Slashdot Mirror


Project Gutenberg Made Accessible

scishop writes "Mazarin is an open-source interface to Project Gutenberg's library. Mazarin increases the accessibility of Gutenberg's 10,000+ books as it formats the books for HTML display -- providing paginations in addition to generating table of contents and other advanced markup features -- along with enabling users to carry out full-text searches on the entire library."

26 of 214 comments (clear)

  1. Tested by mpost4 · · Score: 3, Interesting

    I can not test the claim of all 10k works, but I tested what I thought would be most likely to be left out, and I found that they were there.

    I Tested Martin Luther.

    (if it was not for the printing press the reformation would not have been as sucsessfull as it was)

  2. Looks nice and dandy by tfbastard · · Score: 3, Interesting

    But did they have to make the tutorial presentation a fullscreen flash file?

  3. PG by ArbiterOne · · Score: 4, Informative

    Most of PG's more well-knownalready are formatted into HTML.

    1. Re:PG by Charles+Franks · · Score: 5, Informative
      The promo.net address is an old one and no longer maintained, please reference gutenberg.net

      Charles Franks
      Founder, Distributed Proofreaders

    2. Re:PG by Charles+Franks · · Score: 3, Informative
      For PDA-friendly formats of PG e-texts try Blackmask and/or Pluckerbooks

      Charles Franks
      Founder, Distributed Proofreaders

    3. Re:PG by flimnap · · Score: 5, Informative

      Indeed, there are many, many sites that do all sorts of wonderful things with Project Gutenberg eBooks. That's the wonderful thing about PG, you can do anything you like with the books.

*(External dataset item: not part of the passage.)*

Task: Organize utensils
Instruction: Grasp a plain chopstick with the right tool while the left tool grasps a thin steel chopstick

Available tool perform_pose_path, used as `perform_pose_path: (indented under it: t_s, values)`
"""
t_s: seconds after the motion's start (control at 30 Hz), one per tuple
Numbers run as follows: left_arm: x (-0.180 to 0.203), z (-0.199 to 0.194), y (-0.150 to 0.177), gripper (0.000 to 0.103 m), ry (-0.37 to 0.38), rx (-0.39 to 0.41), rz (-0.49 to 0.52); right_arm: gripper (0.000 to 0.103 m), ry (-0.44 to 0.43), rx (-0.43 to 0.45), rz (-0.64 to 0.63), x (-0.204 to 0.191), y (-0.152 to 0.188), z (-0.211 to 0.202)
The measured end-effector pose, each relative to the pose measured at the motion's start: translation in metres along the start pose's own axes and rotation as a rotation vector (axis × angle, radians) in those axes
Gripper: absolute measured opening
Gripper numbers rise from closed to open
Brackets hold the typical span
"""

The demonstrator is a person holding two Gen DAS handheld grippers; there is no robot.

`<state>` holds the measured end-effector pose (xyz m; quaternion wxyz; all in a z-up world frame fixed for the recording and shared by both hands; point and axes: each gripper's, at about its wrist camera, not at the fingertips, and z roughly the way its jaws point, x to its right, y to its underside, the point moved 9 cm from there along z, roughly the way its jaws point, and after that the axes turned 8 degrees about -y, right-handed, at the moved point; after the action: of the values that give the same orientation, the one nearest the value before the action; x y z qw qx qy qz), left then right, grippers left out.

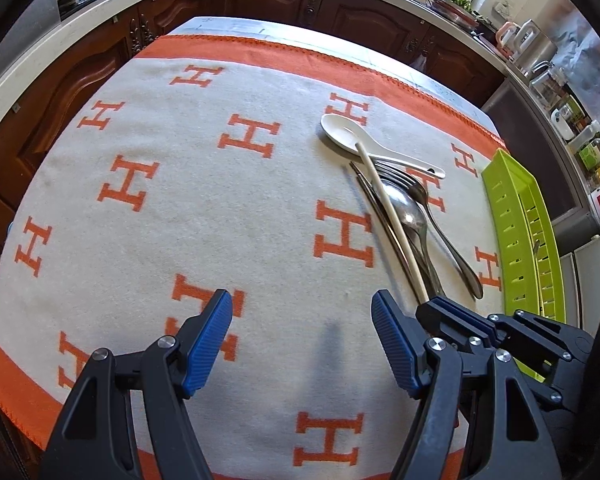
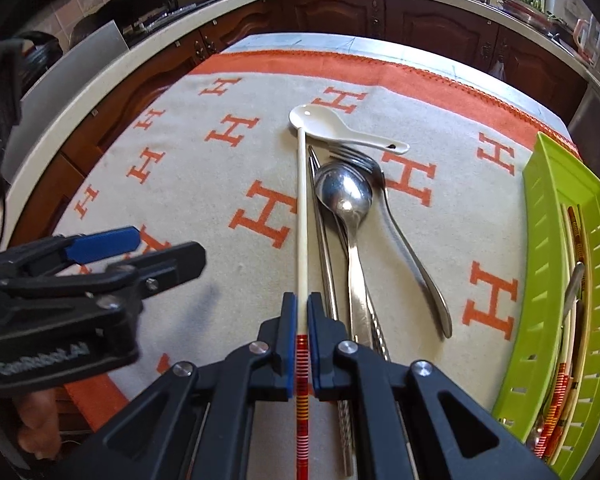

      While personally I prefer the original and the best... hey, whatever floats your boat!

      It is very much worth noting that Project Gutenberg would have nowhere near as many eBooks as it does without the help of Distributed Proofreaders. Sign up there, and proof just a page a day to make your contribution to preserving literary history. You can proofread as little or as much as you like, and do something worthwhile! Distributed Proofreaders is a great way to spend some of your time.

    4. Re:PG by bbc · · Score: 4, Informative

      PG does accept other formats, gladly.

      However, it insists on at least a plain vanilla version of a text, as that format has proven to be the most durable and accessible.

      So next time you post a text version to PG, make sure you post HTML and PDF versions alongside.

      (Do read the rules for HTML in the PG FAQ first, though.)

  4. P2P / Library by Anonymous Coward · · Score: 5, Interesting

    Interesting idea, I can't get to the website but a feature I'd want is the content shared P2P so you don't have to rely on a central server for the content.

    A central webpage index could just have ed2k links to the files: sharereactor for books. When they update the book they release a new hash-link and the file onto the network.

    It being P2P it could open it up to more then just public domain books too ;).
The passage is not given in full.